*Exercise instructions*
Every line below that mentions the word "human" should be copied out.

Stored records

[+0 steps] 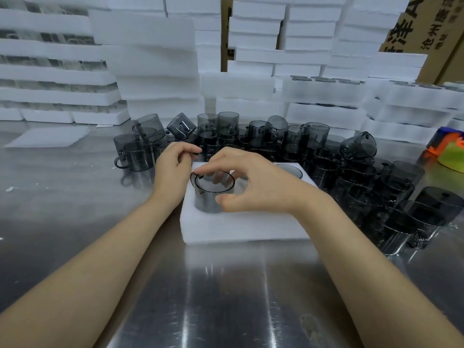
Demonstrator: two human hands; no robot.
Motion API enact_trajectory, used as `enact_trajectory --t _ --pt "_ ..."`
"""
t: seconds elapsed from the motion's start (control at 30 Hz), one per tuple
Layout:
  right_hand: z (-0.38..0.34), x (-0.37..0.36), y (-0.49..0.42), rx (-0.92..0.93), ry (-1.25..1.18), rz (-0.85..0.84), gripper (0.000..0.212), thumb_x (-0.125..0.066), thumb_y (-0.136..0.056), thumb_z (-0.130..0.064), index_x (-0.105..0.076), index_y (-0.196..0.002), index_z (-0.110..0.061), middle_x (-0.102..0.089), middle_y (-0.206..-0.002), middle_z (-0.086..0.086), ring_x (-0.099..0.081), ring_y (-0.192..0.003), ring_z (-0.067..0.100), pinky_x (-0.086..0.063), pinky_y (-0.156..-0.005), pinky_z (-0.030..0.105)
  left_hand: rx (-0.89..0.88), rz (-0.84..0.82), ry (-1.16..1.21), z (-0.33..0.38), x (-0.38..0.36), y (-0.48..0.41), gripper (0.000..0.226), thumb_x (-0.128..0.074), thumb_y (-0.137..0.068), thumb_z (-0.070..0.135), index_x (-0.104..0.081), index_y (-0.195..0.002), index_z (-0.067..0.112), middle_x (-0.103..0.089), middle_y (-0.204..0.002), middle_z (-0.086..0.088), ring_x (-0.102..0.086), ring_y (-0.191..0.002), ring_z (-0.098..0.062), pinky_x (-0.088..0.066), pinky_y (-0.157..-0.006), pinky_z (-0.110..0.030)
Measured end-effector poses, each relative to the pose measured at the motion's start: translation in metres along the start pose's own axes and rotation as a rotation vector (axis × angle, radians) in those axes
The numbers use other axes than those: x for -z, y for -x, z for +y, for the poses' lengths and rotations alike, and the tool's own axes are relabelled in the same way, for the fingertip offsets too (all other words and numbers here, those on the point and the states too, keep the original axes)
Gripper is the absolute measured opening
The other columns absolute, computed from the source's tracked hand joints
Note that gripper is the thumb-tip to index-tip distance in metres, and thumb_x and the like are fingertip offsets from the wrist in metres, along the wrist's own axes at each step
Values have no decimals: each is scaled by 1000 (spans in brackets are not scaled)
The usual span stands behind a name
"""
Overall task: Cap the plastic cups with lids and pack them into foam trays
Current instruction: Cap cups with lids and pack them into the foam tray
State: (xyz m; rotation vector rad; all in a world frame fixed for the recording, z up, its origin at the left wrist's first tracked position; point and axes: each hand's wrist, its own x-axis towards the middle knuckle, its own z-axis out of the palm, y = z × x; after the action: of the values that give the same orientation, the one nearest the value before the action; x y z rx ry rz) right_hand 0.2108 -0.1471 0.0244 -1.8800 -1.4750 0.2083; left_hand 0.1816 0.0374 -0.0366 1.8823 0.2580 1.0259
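A white foam tray [241, 227] lies on the steel table in front of me. A smoky grey plastic cup [209, 197] with a handle stands upright in the tray's near-left pocket. My right hand [253, 182] grips that cup, thumb on its near wall and fingers curled over the rim. My left hand [173, 167] sits just left of the tray, its fingers curled and pinching something small and dark that I cannot make out. Another cup [288, 170] sits sunk in the tray's far-right pocket.
Many grey cups [311, 146] crowd the table behind and to the right of the tray, some stacked or tipped. Stacks of white foam trays [155, 71] and cardboard boxes [411, 26] line the back. A loose foam sheet [47, 138] lies far left; colourful items [449, 149] sit far right.
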Motion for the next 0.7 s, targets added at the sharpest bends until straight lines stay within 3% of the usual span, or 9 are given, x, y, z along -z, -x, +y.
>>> enact_trajectory --t 0.13,0.27,0.43,0.6,0.7 --pt "-1 0 0 0 69 1 42 -75 -73 -12 -68 -111 -27 -58 -103 1 -57 -91 11 -45 -82 19 22 -2 -29 -3 -1 -2 33 -39 -91 -10 -66 -93 10 -64 -104 -17 -61 -97 -25 -50 -91 -40" --pt "-1 -6 -2 -20 226 -47 39 -78 -70 -23 -70 -108 -23 -58 -97 2 -51 -91 13 -44 -86 34 6 6 -67 -3 -2 -1 32 -40 -91 -9 -67 -92 7 -62 -98 -11 -56 -82 -7 -45 -76 -17" --pt "4 -5 0 -89 142 -102 37 -75 -77 -41 -71 -112 -28 -50 -105 -15 -41 -110 6 -35 -102 29 -44 35 -89 -6 -1 -3 32 -41 -89 -11 -68 -91 6 -59 -95 -4 -56 -84 -11 -43 -76 -18" --pt "7 -7 -2 -101 46 -100 32 -76 -79 -33 -72 -110 -24 -47 -99 -21 -41 -109 -3 -31 -99 17 -139 205 -348 -20 5 -10 29 -44 -86 -3 -67 -95 11 -54 -114 -2 -53 -93 -9 -45 -74 -29" --pt "10 -8 -2 -103 12 -94 31 -76 -78 -32 -72 -108 -24 -48 -98 -24 -41 -107 -8 -29 -96 11 -98 325 -484 -28 15 -19 32 -44 -82 2 -63 -105 14 -47 -126 -2 -59 -92 -22 -47 -68 -37"
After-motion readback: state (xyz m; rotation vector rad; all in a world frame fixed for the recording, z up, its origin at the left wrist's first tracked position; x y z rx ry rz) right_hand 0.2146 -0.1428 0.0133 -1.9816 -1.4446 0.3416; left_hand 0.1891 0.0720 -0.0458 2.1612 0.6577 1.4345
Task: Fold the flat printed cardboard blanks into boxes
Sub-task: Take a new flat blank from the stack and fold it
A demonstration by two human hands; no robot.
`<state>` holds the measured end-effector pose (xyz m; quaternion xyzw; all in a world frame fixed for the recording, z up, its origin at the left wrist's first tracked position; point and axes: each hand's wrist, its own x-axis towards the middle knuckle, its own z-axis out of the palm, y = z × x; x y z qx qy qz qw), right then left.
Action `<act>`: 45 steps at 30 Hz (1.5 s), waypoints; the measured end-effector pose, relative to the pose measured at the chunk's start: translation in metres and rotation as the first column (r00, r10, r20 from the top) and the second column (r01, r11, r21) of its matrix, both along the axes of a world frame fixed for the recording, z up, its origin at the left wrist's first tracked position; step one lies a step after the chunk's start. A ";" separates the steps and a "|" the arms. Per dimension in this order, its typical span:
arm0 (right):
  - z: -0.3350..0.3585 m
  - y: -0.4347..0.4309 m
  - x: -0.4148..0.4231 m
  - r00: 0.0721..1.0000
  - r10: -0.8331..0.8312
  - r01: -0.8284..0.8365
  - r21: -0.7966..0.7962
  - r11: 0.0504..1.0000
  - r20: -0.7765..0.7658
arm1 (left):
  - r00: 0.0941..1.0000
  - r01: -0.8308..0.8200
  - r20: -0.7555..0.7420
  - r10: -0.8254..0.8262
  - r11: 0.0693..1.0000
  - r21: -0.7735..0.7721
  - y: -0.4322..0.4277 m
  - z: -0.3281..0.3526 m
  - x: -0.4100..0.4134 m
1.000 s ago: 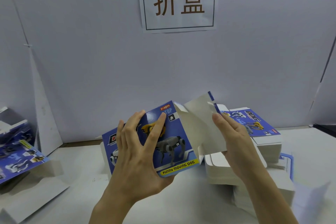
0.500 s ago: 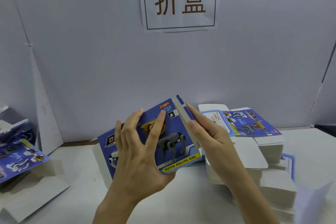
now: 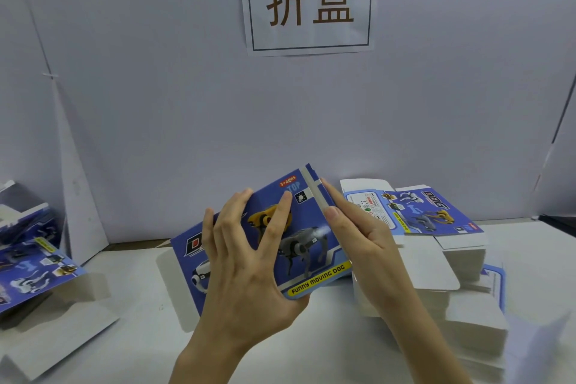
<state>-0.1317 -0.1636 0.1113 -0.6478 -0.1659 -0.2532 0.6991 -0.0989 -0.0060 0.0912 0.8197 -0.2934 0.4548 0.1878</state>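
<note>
I hold a blue printed box (image 3: 311, 227) with robot dogs and a yellow "FUNNY MOVING DOG" strip, tilted above the table. My left hand (image 3: 249, 259) lies spread over its front face, thumb under the lower edge. My right hand (image 3: 358, 240) presses flat against the box's right end, where a white flap edge shows. Behind my right hand lies a stack of flat blanks (image 3: 420, 215), printed side up on top.
More white blanks (image 3: 473, 321) pile at the right of the white table (image 3: 140, 290). Printed cardboard pieces (image 3: 31, 268) lie at the left. A grey backdrop with a paper sign (image 3: 307, 0) stands close behind.
The large white flap on the box's right end, open a second ago, has been folded in. My right hand now presses flat on that end. The left hand kept its hold.
</note>
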 end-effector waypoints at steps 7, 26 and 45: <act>0.002 -0.003 -0.002 0.995 -0.082 0.083 -0.012 0.996 0.061 | 0.997 0.039 -0.060 -0.038 0.999 0.007 0.006 0.001 0.002; 0.007 -0.012 -0.009 0.982 -0.190 0.190 -0.120 0.974 0.011 | 0.936 0.209 -0.239 -0.260 0.954 -0.216 0.010 0.001 0.003; 0.014 0.015 -0.023 0.973 -0.206 0.228 -0.300 0.926 0.103 | 0.984 0.076 -0.141 -0.108 0.973 -0.218 -0.004 0.007 -0.010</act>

*Exercise solution*
Demonstrator: two human hands; no robot.
A demonstration by two human hands; no robot.

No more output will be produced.